The next day, Harry turned in the letter with his essay (adequately done, if nothing that would change the world). And Gryffindor house settled in to wait.

*

The next day, Snape sent a letter of his own.

 

_Dear Mr. Potter,_

_I admit I was taken aback by your letter. It’s not something a professor generally receives from a student, particularly one like yourself, with whom I have always shared a somewhat turbulent history. My surprise was furthered by the fact that I’ve personally overheard you call me a greasy git more than once, but I suppose I’m to interpret that as camouflage of your feelings for your friends’ benefit._

_I am sorry to hear that your love for me has influenced your studies. This, unfortunately, cannot be allowed to continue. Your work at Hogwarts is of paramount importance to the success of your future, and should you live through a confrontation with the Dark Lord (something, I must regretfully admit, that I consider unlikely—all the more reason you should study hard and prepare yourself), you will want to have a career other than taking over for Stan Shunpike as the conductor of the Knight Bus when he finally manages to get a real job (unrealistic as that may be)._

_This being said, I do not intend to mock you for your feelings. I would not do that to someone who feels so deeply for me. Just the opposite, in fact. I take them quite seriously._

_I think we both know what must come next. It is inevitable. We’ve been coming to this point for quite some time, and I can only hope you are as relieved about it as I am. I’m hopeful that you would meet me in the Great Hall tonight at 8:30. I have much more to say on this subject, and would prefer to do it in person, as we should be careful what we put into writing in case our letters go astray (there are more than a few Slytherins who would would not hesitate to use this letter against you). Now that I know how you feel, I can be far more straightforward with you about our future relationship and how I’d like it to proceed. I can say no more now, but please know that I genuinely look forward to spending time with you tonight._

_Sincerely,_

_Severus Snape_

 

The common room remained silent for well over two minutes.

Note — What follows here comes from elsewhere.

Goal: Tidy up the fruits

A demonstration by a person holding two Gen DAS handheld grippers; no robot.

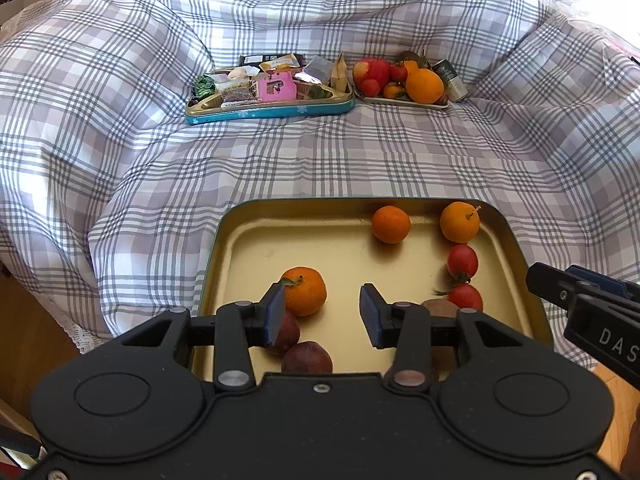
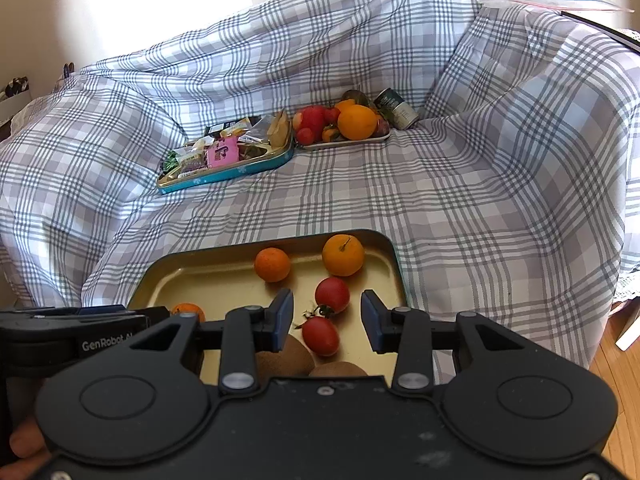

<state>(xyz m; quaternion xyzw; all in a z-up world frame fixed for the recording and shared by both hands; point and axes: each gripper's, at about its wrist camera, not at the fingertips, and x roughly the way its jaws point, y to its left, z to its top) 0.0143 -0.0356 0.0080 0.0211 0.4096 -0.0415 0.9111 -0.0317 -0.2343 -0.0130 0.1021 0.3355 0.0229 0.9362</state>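
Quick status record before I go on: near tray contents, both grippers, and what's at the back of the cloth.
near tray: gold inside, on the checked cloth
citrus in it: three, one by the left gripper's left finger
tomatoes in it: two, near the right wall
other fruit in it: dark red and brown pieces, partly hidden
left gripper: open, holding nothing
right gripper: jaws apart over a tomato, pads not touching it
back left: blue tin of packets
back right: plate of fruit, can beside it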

“He’s hitting on a student,” Hermione said finally, in a very odd voice. “He was really careful to put it obliquely, but it’s in there. He’s…receptive.”

“This, I did not see coming, I’ll admit it,” Fred said.

“He can’t like Harry,” George said. “I mean, why Harry?”

Harry sat like a stone, staring at the parchment in his hand.“He never actually says it,” Katie said doubtfully.

“Of course not,” Hermione said. “He’s too smart for that. He could get sacked for this, at the very least. Hitting on a student, of all things. I’d never have thought he’d do something like that. And to Harry? I mean, he’s Harry.”

“Oi,” Harry said half-heartedly.

“You’re jealous,” Ron said, looking at Hermione, and her cheeks turned pink.

“I am not,” she said hotly.

“I am, a bit,” Angelina said. “I’d go.”

“You have to go,” Fred said to Harry, choosing to ignore Angelina’s comment.

“I concur,” George said. “You have to.”

“What?” Hermione said in outrage. “That’s the last thing he should do.”

“He’ll have Snape over a barrel. It doesn’t matter that Harry started it. Snape’s a teacher, and this is way out of bounds.” George rubbed his hands together enthusiastically. “We’ve got him.”

“Harry would never do something like that,” Hermione said.

Fred said, “It’s the perfect revenge! This is exactly what we were looking for! Something to put him in his place!”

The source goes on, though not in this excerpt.